Twarz mi tężeje. Prostuję się jak struna, układając powoli puzzle. I sama nie wiem, czy krzyczeć, czy płakać.

– Jakie długi, do cholery?

– Ano długi. Na wychowanie twoje długi, na szkołę, na kolonie, wycieczki, atrakcje…

Gryzę się w język. Dwa razy w życiu pojechałam na prawdziwe wakacje. Raz płaciła za to szkoła. Patrzę więc z niedowierzaniem na kobietę i kręcę głową.

– Skąd te długi i ile trzeba zapłacić?

– Ja nie wiem, Mariczko, ale byłam dziś w banku. Tu, na stole, jest kartka, którą zabrałam, a od której… Po prostu mi słabo.

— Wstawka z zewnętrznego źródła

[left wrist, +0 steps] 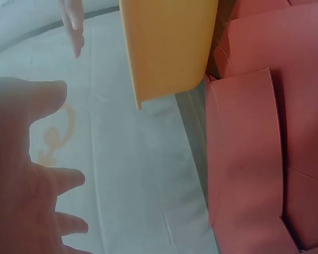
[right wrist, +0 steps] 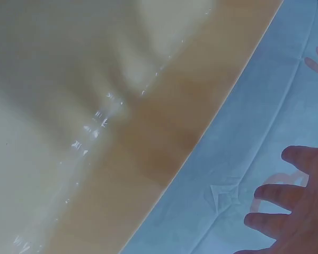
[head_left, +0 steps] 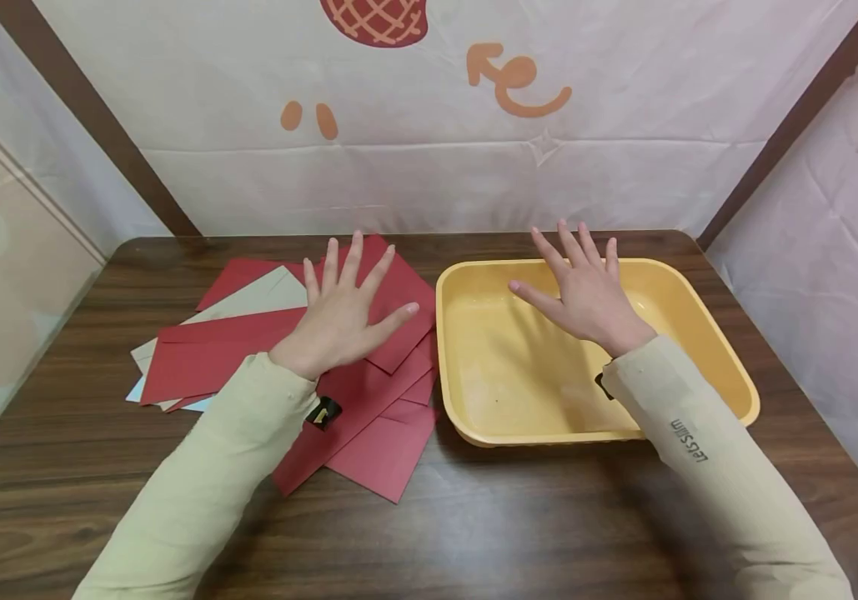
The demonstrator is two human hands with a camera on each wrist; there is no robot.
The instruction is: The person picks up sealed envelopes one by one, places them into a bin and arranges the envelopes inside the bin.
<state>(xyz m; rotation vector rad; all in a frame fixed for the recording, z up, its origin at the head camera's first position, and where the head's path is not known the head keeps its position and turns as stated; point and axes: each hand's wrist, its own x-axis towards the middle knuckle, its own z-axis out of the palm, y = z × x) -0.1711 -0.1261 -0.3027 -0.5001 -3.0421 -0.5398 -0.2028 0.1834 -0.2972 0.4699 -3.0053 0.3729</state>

Biorę do ręki kawałek zmiętego papieru i oczom nie wierzę. Ponad sto tysięcy. A przynajmniej tak głosi wydrukowany dokument z podpisem ciotki. Przeglądam i czytam tekst raz za razem – część kwoty to wysokie odsetki za niespłacanie rat w terminie.

Ja pierdolę.

– Nie wierzę. Przecież miałaś na mnie pieniądze! – Krzyczę, bo doskonale wiem, że oprócz hajsu po rodzicach miała coś takiego jak dodatek sierocy, a do tego jeszcze pomoc z MOPS-u. Nie zliczę, ile razy w roku dostawałyśmy ubrania, paczki żywnościowe i pomoc od dalszej rodziny taty. – Dostawałaś na mnie rentę rodzinną! W szkole miałam stypendium, w liceum! Wszystko miałaś mieć na koncie!

Ta wiadomość dosłownie mną wstrząsa. Zawsze wiedziałam, że nie stać nas będzie na różnego rodzaju rzeczy – od egzotycznych wycieczek po najnowsze modele telefonów. Ale byłam w stanie oszacować, jakie koszty życia ponosimy. To mnie ciotka wysyłała na zakupy, odkąd skończyłam dwanaście lat. Od dawna robiłam przelewy za większość rachunków; w tym czynsz i ratę za sprzęt kuchenny. Nie było mowy o potrzebie dodatkowego zaciągania długów – bo jak? Na co? Jakim cudem…!?